In 1991 Hemensley, on bass guitar and lead vocals, formed a punk group, Powder Monkeys, with Nolan on lead guitar. They were joined by Aydn Hibbert on rhythm guitar and vocals (ex-the Philisteins), Timmy Jack Ray on drums and Jed Sayers on harmonica. Their first gig was at the Great Britain Hotel. McFarlane declared they "were the band to experience in the live arena. The band's hard-driving, seething, strung-out, incendiary blend of punk, high energy rock'n'roll and heavy metal came on like a cross between The Stooges (circa 1973), Motorhead (circa 1976), Rose Tattoo (circa 1978) and US hardcore heroes Black Flag (circa 1980)." He specified that their "Volatile singer/songwriter/bass player [Hemensley] wrote primal, street-level songs like 'Another Nite in Hell', 'I Stand Bare', 'Straight Until Morning' and 'In the Doldrums' that were reflections of his life."

Powder Monkeys debut single, "Yin Yang", appeared in February 1993 via Dog Meat Records. The track was written by Hemensley and was included on their debut album, Smashed on a Knee (March 1994). McFarlane observed "Despite its uneven, rough-hewn quality, [the album] possessed enough moments of sheer excitement and blazing energy to catapult the band to the forefront of the independent scene." Their second album, Time Wounds all Heels, was issued in February 1996.

Hemensley and Ray, while still members of Powder Monkeys, performed a run of gigs during 1996 as members of Peter Wells Band alongside Wells on lead guitar and vocals (ex-Rose Tattoo) and Lucy de Soto, Wells' then-partner, on keyboards and vocals. They recorded an album, Go Ahead Call the Cops, which was released in October with the members co-producing.

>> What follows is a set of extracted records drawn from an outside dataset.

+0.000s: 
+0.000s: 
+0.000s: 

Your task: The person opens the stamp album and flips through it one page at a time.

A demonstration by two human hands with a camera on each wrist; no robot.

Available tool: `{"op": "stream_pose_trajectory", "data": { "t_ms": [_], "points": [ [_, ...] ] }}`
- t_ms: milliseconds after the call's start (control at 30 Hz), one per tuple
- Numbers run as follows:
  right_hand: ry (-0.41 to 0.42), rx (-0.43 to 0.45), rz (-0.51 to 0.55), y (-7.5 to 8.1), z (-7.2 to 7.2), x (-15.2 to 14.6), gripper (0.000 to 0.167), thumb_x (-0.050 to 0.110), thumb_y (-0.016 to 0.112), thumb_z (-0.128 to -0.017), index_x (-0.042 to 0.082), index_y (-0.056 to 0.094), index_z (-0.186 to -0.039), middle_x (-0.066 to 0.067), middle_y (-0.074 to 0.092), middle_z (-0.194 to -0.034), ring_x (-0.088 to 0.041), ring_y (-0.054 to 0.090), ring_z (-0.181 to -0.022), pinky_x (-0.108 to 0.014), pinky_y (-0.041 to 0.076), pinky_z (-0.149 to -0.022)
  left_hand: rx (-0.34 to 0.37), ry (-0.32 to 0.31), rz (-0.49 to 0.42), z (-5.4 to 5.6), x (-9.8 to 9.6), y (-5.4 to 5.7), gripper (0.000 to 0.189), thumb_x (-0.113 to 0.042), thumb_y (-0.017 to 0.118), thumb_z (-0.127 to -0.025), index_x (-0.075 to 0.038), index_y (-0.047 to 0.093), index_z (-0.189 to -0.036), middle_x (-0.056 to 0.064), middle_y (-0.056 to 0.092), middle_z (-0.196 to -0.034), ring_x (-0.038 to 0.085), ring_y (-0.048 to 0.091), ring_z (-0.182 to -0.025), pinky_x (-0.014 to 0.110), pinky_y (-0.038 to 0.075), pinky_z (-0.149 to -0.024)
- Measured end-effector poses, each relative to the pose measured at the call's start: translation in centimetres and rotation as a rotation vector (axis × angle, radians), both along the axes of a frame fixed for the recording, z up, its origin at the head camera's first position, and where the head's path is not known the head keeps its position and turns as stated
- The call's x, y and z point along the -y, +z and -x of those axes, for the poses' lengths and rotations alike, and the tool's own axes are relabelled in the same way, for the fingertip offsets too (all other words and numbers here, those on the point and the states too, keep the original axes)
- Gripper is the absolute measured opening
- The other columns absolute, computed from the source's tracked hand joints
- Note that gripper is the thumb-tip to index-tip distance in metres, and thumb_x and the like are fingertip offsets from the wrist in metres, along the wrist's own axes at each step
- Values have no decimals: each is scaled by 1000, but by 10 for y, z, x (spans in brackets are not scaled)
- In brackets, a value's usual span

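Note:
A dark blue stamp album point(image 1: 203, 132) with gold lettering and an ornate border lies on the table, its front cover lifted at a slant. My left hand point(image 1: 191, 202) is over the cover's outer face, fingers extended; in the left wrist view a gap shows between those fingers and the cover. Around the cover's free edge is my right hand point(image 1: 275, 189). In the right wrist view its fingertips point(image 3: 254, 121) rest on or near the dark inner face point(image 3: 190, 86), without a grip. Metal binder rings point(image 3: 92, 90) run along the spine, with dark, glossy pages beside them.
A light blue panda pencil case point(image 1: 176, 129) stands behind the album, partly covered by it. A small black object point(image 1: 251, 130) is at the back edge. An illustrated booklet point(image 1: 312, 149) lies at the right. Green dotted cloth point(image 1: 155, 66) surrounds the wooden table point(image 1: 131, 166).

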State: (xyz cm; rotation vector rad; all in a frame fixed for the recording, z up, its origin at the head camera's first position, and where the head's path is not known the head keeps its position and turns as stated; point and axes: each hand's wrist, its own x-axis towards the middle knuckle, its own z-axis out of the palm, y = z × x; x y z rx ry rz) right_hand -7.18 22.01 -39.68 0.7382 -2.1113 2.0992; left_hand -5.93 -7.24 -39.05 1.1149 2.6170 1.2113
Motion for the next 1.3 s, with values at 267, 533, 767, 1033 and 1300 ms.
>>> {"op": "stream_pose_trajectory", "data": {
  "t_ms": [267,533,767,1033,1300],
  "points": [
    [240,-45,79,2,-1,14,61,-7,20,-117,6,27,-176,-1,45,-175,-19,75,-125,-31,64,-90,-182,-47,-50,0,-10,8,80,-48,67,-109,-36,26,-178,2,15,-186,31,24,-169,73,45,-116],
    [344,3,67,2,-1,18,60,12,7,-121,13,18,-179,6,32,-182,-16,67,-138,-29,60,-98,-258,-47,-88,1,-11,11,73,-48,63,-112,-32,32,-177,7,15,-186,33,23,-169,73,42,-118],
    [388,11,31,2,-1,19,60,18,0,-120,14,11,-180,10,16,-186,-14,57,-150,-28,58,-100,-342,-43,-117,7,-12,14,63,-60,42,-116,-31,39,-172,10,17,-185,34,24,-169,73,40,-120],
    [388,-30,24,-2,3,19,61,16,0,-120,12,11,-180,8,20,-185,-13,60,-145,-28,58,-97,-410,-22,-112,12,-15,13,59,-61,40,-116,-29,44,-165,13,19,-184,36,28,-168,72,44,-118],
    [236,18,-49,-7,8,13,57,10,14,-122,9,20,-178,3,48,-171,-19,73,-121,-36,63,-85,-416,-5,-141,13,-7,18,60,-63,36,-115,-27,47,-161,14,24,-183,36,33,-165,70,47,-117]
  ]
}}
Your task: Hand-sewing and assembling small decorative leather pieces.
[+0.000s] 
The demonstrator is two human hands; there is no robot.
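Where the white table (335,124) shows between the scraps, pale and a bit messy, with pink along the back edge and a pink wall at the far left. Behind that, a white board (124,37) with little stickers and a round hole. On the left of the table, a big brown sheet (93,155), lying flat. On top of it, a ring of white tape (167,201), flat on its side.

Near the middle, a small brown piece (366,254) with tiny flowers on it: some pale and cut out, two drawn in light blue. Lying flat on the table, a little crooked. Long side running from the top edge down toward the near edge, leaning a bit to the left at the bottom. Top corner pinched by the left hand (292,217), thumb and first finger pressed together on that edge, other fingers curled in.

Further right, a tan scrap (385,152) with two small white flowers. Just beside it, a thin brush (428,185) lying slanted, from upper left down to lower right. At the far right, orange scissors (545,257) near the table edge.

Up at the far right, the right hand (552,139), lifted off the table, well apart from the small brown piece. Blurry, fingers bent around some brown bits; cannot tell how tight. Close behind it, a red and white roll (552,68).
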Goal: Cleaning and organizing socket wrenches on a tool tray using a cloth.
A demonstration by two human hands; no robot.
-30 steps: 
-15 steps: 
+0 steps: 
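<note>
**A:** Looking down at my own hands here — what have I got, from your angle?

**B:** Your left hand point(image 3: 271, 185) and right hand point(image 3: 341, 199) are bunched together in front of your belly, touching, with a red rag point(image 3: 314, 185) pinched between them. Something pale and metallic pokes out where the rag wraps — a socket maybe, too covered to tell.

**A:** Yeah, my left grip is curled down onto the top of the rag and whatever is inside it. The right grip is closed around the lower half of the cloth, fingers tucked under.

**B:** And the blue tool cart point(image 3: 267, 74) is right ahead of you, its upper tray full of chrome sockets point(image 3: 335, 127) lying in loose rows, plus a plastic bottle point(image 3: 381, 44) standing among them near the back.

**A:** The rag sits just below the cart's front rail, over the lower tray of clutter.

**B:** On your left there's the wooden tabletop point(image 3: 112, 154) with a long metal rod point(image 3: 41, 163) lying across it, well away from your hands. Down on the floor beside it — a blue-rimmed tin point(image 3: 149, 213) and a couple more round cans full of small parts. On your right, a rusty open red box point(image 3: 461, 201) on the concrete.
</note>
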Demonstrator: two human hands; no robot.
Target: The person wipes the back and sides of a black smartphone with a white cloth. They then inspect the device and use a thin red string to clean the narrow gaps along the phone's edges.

Powder Monkeys issued their third album, Lost City Blues, in 2000. In the following year Ray was replaced by Todd McNear. Later that year Nolan had a severe asthma attack and was unable to perform for four months. The group resumed in 2002 and played their last gigs, supporting the Dictators and then Dead Moon, before disbanding by the end of the year. Tim Hemensley died of a heroin overdose on 21 July 2003, aged 31. Expenses for his funeral were covered by a series of benefit concerts.